The Indefinable <b>Scissor Sisters</b>

BY Cam LindsayPublished Jan 1, 2006

From the moment they stepped into the spotlight, New York’s Scissor Sisters have stuck out like a fabulous, glittery sore thumb. Embraced warmly by the UK, where they sold more records than anyone in 2004, it’s on their home continent where the band’s fusion of pop, glam, disco, rock and electro can’t seem to catch on. "I’d rather give people the benefit of the doubt, but maybe it is latent homophobia,” admits Scissor Sisters guitarist Del Marquis.

Slinging nasty accusations isn’t something Marquis enjoys. But for a band so rooted in the pop music that America loves (Elton John, Bee Gees, Pink Floyd, early Madonna), seducing any market should be a piece of cake. "I think as a band, and not just with the music, how we look and who we are defies categorisation. We don’t fit into the categories that exist right now,” says Marquis. "We see ourselves as a pop band, and as long as this music is really accessible and interesting, and the melody is good we don’t see why it’s such an issue.”

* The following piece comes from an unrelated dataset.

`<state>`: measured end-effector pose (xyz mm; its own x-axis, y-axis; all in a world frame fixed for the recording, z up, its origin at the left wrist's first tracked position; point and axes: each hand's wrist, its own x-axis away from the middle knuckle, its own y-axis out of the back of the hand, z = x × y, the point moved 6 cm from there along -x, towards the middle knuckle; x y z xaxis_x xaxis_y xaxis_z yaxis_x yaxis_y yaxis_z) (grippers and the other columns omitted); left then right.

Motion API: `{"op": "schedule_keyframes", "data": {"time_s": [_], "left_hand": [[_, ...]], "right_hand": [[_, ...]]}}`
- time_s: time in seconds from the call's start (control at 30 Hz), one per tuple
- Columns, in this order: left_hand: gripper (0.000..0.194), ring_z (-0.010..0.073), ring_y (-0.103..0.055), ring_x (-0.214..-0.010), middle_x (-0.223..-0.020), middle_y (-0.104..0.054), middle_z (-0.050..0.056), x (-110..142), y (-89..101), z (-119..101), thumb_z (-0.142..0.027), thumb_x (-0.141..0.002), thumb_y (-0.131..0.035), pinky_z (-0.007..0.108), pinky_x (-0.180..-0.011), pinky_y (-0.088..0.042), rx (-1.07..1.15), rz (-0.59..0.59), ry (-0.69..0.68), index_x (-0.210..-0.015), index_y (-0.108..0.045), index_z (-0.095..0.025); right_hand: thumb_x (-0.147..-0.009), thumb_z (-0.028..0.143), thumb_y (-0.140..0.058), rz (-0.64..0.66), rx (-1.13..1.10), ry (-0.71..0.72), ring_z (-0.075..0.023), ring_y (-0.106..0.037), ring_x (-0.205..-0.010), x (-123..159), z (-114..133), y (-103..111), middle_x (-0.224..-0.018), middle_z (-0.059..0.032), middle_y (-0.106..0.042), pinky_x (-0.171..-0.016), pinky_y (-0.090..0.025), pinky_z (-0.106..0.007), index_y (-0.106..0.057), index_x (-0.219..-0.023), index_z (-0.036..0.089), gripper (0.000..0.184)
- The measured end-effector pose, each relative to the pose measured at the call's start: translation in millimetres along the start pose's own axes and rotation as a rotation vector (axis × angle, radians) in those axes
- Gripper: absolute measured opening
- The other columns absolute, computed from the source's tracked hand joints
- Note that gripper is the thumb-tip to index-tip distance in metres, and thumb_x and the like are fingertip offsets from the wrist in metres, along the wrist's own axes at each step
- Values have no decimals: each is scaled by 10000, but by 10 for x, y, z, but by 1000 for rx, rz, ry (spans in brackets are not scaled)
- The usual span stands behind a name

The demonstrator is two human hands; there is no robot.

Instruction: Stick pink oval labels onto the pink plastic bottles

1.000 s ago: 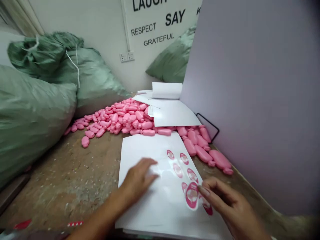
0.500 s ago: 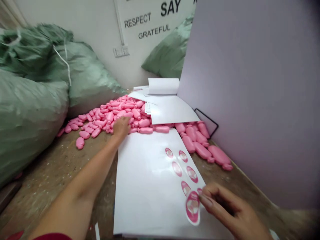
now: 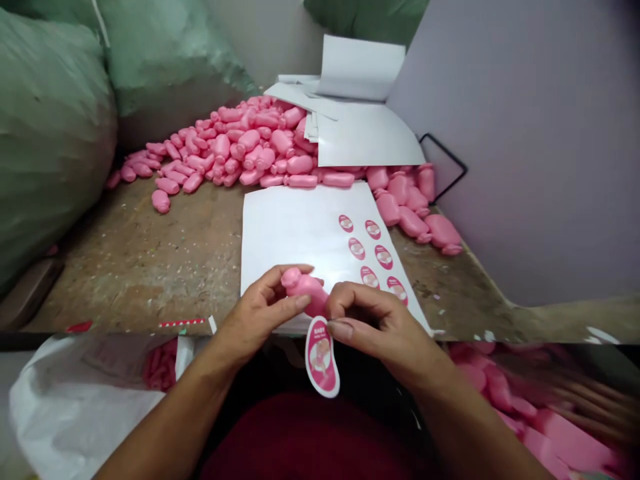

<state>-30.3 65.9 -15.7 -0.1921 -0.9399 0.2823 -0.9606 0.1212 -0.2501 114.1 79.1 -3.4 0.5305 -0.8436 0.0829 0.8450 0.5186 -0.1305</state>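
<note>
Between the fingers of my left hand is a small pink plastic bottle, tilted with its neck toward the upper left. My right hand pinches the edge of an oval pink-and-white label sticker with "BABY" printed on it; the sticker hangs curved just below the bottle. Its fingertips are close against the bottle's lower end, and I cannot tell whether they touch it. Beneath both hands lies a white sticker sheet with several oval labels along its right side.
A heap of pink bottles covers the back of the worktable. Loose white sheets lie on the heap. Green sacks stand at left, a pale panel with a black wire bracket at right. Below hangs a white bag.
My left hand reached to the heap, took a bottle and brought it back near my body. My right hand carried the sticker off the sheet to the bottle. The view has tipped down.
</note>
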Motion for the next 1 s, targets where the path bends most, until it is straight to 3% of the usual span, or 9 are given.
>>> {"op": "schedule_keyframes", "data": {"time_s": [0.17, 0.3, 0.47, 0.63, 0.83, 1.0], "left_hand": [[429, 111, -618, -747, -848, -649, -10, 73, -74, 113, -294, -814, -752, 255, -774, -494, 419, -143, 61, -1200, -575, -227], [446, 86, -622, -747, -887, -639, -10, 114, -133, 166, -188, -844, -716, 200, -707, -506, 563, -138, 137, -1245, -536, -264], [305, 123, -641, -806, -981, -626, 49, 158, -155, 172, -395, -957, -572, 229, -699, -546, 561, -143, 142, -1206, -551, -219], [396, 157, -649, -800, -979, -619, 66, 192, -226, 117, -496, -997, -407, 268, -657, -567, 516, -107, 134, -1268, -489, -220], [512, 208, -653, -921, -1089, -603, 96, 216, -248, 100, -587, -971, -362, 277, -635, -576, 443, -116, 141, -1320, -490, -235], [503, 195, -630, -948, -1155, -574, 89, 211, -239, 99, -575, -974, -363, 259, -631, -576, 448, -129, 136, -1328, -503, -247]], "right_hand": [[-761, 458, -753, -114, 73, -12, -117, -439, -573, -7, 17, 69, -622, 27, -523, -524, -347, -246, -573, -665, 209, 322], [-729, 454, -746, -204, 243, -47, -115, -405, -561, -30, 68, 149, -595, 28, -492, -504, -326, -249, -563, -624, 207, 325], [-719, 482, -750, -181, 288, -76, -105, -389, -530, -22, 64, 96, -566, 39, -471, -486, -322, -244, -539, -602, 209, 364], [-759, 416, -705, -159, 279, -85, -105, -427, -532, -16, -9, 51, -581, 40, -502, -495, -336, -243, -555, -627, 211, 286], [-755, 433, -690, -168, 299, -95, -124, -476, -589, -56, -36, 60, -623, 15, -564, -539, -370, -258, -570, -636, 202, 286], [-744, 459, -678, -164, 303, -110, -131, -462, -595, -76, -56, 73, -621, 12, -552, -544, -362, -269, -573, -642, 203, 296]]}}
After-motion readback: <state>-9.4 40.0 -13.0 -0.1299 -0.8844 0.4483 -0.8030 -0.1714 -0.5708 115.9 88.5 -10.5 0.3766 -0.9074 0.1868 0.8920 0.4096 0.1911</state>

Like their debut, the Sisters’ second full-length, Ta-Dah!, doesn’t hold back in blurring boundaries. Again the songs are big on presentation (hero Elton John tickles the ivories on two cuts) and filled with their signature flamboyance, studious ambition and sharpened melodic hooks that were born to grace the radio’s airwaves.

"We think of the ’70s and early ’80s as the golden era of pop — everything from R&B and P-Funk to psychedelic bands and Hall & Oates. Everybody wrote pop tunes and none of them looked alike, yet it all seemed to make sense and work on the radio,” Marquis explains. "Now programming is so specific. I think that we’re a really accessible band, but people don’t know what to do with us over here.”